Yesterday I made the mistake before a doctor's appointment of running into an outlet store of a large drug-store chain in New York.
This particular store occupies what used to be an old movie theatre on east 86th Street. Accordingly, there's a small fleet of cash-registers and gum and crap at street level, then two filthy escalators up to the upper-level where all the stuff is.
I escalated upstairs looking for my week's supply of heartburn pills. Just about anything gives me heartburn these days, especially people who talk too much and do too little.
In any event, there I was alone on the top-floor of this drug-store and I can't find what I need.

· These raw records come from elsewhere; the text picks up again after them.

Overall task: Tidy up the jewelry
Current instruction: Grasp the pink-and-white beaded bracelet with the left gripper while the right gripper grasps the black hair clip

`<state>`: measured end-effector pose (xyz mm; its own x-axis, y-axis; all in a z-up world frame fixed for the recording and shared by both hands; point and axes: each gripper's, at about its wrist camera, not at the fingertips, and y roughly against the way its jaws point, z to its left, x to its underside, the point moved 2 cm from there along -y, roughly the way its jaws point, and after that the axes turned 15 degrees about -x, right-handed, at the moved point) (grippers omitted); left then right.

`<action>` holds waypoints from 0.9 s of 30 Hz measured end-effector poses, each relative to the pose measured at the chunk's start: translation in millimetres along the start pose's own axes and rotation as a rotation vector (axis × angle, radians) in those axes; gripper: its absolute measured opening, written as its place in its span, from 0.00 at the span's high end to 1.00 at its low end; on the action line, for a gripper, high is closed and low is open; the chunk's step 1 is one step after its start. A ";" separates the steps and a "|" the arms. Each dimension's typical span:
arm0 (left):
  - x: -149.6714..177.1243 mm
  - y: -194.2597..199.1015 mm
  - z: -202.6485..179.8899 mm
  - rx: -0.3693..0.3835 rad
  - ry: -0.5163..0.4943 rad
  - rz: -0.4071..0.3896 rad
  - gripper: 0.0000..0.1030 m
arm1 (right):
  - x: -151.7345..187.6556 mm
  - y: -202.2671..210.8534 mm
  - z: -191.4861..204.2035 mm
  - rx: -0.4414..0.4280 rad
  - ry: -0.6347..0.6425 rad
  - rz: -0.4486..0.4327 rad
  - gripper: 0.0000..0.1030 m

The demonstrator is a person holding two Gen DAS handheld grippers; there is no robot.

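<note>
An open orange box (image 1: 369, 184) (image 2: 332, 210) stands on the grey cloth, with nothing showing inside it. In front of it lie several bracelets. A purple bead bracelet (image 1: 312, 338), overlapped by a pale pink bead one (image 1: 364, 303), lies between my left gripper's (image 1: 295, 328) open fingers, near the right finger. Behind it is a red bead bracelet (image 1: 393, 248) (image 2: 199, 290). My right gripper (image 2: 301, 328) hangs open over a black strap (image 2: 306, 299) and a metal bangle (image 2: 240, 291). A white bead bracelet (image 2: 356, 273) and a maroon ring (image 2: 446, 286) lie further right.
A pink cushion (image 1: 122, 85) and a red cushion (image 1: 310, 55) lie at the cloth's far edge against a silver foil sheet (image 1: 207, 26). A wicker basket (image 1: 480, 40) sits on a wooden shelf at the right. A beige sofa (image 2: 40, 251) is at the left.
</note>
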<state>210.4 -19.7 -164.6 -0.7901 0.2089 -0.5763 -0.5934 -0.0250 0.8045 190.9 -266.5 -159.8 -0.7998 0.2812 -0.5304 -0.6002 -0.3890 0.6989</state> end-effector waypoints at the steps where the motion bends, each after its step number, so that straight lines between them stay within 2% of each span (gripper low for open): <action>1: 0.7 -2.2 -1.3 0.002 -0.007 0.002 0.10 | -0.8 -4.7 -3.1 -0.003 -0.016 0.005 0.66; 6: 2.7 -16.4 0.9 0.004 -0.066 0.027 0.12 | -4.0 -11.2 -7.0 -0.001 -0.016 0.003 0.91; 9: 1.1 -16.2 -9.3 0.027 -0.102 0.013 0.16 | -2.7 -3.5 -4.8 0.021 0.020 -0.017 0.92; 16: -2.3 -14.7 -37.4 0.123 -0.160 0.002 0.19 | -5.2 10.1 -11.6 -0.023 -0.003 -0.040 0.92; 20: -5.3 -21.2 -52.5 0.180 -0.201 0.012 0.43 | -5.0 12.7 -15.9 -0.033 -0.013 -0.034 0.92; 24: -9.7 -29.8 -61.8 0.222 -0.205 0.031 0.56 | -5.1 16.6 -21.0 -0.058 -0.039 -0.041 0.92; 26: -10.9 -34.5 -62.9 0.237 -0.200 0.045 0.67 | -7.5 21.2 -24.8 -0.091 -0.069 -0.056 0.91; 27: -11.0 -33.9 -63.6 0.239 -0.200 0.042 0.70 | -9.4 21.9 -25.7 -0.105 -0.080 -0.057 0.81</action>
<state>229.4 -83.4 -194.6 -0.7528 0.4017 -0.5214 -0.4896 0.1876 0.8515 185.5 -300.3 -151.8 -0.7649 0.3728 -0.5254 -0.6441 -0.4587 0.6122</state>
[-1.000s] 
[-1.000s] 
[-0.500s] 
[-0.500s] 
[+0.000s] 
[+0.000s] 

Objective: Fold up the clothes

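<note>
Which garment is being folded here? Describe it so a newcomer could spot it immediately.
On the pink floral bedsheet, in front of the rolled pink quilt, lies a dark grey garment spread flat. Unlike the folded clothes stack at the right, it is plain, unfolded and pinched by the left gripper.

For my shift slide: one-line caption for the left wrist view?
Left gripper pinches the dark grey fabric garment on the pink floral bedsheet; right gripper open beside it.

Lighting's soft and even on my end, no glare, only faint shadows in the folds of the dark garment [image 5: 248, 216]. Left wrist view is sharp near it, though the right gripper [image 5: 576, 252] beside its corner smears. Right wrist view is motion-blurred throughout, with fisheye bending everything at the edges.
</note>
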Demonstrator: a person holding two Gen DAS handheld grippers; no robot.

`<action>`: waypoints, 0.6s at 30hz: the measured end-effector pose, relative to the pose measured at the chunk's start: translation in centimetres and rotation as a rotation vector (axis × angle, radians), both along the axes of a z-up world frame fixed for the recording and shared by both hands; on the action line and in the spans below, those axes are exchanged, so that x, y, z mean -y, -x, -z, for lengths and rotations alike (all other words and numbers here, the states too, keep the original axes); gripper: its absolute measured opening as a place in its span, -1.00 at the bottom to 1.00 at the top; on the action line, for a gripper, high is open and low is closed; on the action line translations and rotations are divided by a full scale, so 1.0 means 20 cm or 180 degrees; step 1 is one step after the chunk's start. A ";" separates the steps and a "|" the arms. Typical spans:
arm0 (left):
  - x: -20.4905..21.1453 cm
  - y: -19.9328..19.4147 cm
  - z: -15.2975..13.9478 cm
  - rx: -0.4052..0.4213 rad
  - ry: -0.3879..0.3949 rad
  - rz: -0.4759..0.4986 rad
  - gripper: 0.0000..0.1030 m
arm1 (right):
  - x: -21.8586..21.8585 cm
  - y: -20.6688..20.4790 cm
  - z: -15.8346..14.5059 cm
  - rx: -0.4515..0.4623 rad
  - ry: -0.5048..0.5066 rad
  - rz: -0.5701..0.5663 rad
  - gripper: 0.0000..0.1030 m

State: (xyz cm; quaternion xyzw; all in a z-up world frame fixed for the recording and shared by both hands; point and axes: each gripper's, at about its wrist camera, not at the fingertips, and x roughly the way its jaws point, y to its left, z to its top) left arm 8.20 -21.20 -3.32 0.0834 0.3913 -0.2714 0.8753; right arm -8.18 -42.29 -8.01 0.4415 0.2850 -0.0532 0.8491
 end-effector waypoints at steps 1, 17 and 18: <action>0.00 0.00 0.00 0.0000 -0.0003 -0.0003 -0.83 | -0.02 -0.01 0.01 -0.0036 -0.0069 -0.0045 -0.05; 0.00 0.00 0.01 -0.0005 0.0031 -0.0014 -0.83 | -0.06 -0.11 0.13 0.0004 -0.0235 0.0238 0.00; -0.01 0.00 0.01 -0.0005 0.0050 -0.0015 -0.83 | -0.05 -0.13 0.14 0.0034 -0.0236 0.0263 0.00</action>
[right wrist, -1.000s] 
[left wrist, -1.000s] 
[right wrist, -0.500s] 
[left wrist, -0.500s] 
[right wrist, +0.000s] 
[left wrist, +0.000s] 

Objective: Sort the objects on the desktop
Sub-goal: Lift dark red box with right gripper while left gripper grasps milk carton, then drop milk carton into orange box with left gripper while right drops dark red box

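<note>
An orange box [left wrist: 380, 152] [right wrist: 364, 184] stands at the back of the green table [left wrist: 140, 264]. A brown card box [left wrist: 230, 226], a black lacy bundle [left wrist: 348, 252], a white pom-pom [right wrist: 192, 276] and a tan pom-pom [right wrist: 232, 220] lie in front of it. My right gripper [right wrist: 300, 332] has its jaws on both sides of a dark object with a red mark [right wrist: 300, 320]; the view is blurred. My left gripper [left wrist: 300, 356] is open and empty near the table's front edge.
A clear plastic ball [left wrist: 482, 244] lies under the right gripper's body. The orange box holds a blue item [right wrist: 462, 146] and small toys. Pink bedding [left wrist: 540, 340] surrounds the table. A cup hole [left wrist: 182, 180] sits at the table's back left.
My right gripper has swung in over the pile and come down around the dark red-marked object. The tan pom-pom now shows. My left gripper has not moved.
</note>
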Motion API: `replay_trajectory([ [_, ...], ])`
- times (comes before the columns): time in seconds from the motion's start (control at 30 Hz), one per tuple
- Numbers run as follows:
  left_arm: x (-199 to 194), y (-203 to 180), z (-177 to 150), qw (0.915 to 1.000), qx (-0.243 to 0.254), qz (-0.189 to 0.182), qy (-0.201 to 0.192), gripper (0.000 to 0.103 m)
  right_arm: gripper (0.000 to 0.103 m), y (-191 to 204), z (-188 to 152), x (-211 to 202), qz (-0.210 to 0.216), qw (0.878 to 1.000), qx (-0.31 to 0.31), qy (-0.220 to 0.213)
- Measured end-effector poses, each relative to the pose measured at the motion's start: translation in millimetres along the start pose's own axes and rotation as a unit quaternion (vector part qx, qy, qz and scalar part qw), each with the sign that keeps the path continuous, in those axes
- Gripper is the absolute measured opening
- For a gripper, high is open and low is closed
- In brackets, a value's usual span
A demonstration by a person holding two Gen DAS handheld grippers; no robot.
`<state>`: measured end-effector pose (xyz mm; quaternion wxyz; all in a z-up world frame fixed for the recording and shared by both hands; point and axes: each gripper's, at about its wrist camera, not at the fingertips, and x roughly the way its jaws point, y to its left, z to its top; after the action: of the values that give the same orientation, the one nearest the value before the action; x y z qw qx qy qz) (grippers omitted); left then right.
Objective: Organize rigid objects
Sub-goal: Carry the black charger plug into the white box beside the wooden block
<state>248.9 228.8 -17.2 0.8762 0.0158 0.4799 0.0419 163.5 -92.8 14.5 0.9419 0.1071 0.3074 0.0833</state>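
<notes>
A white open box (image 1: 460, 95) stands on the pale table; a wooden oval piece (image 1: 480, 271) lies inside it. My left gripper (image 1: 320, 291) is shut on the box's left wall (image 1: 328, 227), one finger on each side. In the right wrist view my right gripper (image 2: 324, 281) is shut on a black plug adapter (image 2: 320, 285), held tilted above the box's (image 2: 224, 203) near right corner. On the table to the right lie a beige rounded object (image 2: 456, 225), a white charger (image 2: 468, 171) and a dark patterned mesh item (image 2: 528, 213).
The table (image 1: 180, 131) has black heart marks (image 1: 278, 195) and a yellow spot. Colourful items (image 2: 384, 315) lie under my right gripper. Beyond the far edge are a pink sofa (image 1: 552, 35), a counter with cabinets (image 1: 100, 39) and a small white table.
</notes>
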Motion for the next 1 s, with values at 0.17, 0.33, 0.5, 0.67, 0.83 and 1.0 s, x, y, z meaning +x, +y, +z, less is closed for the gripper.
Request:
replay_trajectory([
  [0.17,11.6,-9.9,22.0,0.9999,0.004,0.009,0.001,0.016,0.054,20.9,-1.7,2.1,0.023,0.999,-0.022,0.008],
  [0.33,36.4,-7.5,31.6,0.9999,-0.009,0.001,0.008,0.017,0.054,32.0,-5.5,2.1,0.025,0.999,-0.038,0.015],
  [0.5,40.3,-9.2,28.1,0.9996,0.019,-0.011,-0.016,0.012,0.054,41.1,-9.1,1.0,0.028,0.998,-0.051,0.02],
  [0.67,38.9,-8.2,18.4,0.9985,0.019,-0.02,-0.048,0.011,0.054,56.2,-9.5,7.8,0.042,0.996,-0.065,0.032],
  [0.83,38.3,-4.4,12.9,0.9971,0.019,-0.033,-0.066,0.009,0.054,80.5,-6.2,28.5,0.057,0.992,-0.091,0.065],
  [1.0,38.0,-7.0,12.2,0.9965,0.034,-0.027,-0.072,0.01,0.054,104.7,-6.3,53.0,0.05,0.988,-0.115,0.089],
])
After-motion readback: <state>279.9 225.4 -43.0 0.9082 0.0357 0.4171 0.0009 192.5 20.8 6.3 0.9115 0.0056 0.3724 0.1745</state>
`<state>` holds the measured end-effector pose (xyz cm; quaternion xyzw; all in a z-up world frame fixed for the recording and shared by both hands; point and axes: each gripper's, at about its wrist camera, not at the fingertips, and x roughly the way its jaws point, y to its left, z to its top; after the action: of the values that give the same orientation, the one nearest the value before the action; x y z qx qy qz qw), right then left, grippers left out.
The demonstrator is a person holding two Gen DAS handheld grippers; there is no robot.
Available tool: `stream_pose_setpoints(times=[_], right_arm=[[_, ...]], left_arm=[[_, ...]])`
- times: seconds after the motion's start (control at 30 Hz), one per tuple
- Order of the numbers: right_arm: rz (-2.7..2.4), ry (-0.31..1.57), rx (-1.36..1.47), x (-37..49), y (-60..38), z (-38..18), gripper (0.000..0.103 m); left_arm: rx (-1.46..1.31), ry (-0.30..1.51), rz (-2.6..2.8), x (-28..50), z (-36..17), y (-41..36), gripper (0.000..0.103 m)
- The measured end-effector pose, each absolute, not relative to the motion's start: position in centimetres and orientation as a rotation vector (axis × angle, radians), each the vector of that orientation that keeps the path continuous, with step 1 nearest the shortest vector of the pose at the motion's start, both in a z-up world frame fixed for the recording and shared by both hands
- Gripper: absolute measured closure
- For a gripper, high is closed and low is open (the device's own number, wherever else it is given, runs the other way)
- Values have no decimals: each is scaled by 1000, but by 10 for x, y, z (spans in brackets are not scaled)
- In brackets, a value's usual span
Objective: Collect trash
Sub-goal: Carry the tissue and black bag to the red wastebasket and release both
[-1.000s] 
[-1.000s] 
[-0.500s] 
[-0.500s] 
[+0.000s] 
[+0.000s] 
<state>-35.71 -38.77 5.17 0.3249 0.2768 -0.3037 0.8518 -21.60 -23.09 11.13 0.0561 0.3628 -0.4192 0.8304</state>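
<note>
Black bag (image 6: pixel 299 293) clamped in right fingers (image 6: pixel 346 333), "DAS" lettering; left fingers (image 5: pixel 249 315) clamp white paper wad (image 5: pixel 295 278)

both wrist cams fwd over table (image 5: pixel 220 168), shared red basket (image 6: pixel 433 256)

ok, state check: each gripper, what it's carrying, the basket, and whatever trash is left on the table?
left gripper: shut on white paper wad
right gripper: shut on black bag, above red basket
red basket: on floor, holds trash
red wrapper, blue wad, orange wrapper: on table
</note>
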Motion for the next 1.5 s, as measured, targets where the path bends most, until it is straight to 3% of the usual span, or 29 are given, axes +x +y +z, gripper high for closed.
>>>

Like Magellan, I circumnavigate the joint, half looking for pills half looking for help. I can find neither.
Finally I start shouting.
"Is anyone here? Is anyone here? I need help."
No response at all. I try again. Again at the top of my lungs. Again no response.
I leave the store only to have a cashier on the street-floor tell me, "find the manager up-stairs."
What's happened in our world and in our industry is this: capital--stores, bakeries, sports teams, ad agencies--has consolidated. Where we used to have owner-operators running things like drug-stores and ad agencies, today we have absentee-ownership and, in many cases, dis-interested day-to-day management.
I'm fairly sure the only way to assure success in a business is to have the people working at that business invested in that business' success. If you aren't a share-holder, if there's no path upward, if all you get for your efforts is a salary, chances are you find yourself at work afflicted with lassitude.
One way, I think, of improving drug-stores and ad agencies is to make the people that work in such places "owners." I suppose no matter what you do for a living, it's not a great deal of fun to see others get rich off of your toil.